### [INSTRUCTIONS FOR THE TASK]
The answer must consist of each line below that contains the string "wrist".

*** TASK MATERIAL Section Begins ***

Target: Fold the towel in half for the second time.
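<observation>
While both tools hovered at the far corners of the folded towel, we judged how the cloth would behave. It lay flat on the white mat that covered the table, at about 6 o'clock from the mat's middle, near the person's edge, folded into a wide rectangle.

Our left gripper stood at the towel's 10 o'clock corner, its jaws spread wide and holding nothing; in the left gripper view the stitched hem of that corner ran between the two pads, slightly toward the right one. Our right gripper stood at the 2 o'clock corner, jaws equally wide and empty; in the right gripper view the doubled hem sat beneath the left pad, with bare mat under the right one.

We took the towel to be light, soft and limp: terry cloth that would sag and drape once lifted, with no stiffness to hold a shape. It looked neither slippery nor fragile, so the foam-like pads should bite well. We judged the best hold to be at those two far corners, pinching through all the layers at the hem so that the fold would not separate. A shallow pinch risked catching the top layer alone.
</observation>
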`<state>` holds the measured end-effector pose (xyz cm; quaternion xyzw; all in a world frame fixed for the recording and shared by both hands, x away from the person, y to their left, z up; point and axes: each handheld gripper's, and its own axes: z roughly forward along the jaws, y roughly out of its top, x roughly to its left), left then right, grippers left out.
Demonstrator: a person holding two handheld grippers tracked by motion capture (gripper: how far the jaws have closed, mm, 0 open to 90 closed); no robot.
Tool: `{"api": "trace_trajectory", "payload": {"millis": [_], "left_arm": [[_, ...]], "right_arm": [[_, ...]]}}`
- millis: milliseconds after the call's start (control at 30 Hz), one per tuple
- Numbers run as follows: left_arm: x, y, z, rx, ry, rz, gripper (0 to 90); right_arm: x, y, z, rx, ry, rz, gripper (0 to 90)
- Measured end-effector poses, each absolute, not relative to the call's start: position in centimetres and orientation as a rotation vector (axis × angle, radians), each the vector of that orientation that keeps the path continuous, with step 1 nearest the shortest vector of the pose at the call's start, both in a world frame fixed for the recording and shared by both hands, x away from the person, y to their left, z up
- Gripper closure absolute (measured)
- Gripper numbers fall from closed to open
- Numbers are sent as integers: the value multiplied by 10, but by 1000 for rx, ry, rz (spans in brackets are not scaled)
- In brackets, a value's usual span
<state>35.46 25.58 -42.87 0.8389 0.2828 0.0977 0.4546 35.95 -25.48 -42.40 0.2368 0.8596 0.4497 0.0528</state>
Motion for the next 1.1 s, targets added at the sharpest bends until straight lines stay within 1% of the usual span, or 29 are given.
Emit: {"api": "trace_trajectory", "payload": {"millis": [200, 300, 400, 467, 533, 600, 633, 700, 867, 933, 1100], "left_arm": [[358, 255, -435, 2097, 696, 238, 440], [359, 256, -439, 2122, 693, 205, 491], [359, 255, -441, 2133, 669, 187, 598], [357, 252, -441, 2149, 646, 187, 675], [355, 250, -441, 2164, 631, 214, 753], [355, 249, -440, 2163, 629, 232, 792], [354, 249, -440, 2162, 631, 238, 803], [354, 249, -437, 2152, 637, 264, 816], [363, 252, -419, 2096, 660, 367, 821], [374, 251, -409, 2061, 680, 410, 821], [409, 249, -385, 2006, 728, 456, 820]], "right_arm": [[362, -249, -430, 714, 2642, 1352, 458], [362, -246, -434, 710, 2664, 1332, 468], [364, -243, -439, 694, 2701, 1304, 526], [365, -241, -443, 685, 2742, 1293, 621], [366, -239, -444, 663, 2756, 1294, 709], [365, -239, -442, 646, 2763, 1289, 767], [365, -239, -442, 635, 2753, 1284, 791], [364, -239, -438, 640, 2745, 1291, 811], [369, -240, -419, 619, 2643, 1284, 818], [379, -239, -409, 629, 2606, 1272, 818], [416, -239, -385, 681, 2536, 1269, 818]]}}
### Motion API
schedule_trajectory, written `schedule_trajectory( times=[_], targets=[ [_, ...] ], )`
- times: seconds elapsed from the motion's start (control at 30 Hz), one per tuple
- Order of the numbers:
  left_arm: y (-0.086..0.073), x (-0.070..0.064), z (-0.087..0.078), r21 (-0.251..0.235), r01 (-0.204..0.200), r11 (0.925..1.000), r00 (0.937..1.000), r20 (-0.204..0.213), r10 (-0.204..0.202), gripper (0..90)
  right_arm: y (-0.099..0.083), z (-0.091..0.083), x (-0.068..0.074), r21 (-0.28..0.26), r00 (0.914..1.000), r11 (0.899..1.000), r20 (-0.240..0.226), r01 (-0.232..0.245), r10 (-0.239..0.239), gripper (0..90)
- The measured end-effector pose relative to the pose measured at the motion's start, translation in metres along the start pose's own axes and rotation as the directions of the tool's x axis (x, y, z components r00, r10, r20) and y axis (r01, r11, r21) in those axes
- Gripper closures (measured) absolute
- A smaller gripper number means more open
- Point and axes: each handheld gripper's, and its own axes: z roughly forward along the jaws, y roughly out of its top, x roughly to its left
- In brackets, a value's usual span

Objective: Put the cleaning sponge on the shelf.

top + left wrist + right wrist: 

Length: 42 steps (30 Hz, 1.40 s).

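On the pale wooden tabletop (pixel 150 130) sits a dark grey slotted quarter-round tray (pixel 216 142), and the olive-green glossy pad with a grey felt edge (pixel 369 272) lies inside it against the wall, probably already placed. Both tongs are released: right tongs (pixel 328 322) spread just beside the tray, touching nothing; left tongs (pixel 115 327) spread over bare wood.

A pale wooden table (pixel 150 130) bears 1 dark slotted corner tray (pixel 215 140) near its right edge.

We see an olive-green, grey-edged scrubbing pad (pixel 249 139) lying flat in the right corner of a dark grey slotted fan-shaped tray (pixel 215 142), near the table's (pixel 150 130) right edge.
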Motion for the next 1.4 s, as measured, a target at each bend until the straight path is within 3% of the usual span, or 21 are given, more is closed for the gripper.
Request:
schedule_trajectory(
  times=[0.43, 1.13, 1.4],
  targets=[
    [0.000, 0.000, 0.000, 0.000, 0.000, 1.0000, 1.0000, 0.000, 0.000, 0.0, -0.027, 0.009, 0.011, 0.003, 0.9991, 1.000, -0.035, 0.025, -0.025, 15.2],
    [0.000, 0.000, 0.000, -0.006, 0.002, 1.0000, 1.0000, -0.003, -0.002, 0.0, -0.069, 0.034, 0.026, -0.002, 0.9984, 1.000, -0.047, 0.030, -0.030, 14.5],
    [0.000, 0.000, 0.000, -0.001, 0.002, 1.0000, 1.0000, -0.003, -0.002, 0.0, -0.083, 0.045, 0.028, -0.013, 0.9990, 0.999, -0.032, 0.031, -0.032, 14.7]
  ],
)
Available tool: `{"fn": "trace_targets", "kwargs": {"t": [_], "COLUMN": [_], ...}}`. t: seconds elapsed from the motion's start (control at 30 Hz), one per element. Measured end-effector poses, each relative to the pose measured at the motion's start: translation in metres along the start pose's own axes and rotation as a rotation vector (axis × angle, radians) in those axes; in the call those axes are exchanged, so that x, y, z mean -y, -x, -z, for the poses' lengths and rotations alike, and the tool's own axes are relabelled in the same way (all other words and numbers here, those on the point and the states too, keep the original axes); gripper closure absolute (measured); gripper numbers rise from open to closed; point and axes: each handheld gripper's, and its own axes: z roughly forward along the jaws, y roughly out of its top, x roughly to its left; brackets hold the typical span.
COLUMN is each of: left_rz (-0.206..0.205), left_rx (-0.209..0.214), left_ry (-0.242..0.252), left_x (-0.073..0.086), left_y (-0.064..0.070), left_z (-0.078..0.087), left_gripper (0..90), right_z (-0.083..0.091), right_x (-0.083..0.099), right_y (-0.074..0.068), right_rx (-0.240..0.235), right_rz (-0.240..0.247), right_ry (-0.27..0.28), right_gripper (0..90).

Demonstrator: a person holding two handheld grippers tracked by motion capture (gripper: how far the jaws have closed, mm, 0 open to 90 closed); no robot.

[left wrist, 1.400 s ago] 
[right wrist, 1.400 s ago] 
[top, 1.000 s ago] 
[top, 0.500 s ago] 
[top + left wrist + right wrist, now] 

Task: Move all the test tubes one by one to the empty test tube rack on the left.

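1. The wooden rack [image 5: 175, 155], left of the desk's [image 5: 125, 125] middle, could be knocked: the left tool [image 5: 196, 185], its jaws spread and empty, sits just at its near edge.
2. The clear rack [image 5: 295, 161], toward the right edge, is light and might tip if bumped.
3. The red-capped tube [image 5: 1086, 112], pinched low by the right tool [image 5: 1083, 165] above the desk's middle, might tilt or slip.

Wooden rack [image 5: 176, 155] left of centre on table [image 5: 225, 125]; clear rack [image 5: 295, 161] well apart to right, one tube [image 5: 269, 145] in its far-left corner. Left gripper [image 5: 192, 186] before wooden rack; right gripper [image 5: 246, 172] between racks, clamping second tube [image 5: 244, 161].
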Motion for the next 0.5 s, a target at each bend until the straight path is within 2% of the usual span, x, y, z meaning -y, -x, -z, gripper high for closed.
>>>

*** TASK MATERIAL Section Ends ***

### [REPLY]
top + left wrist + right wrist: 
[left wrist, 1.400 s ago] 
[right wrist, 1.400 s ago] 
[top + left wrist + right wrist, now] 

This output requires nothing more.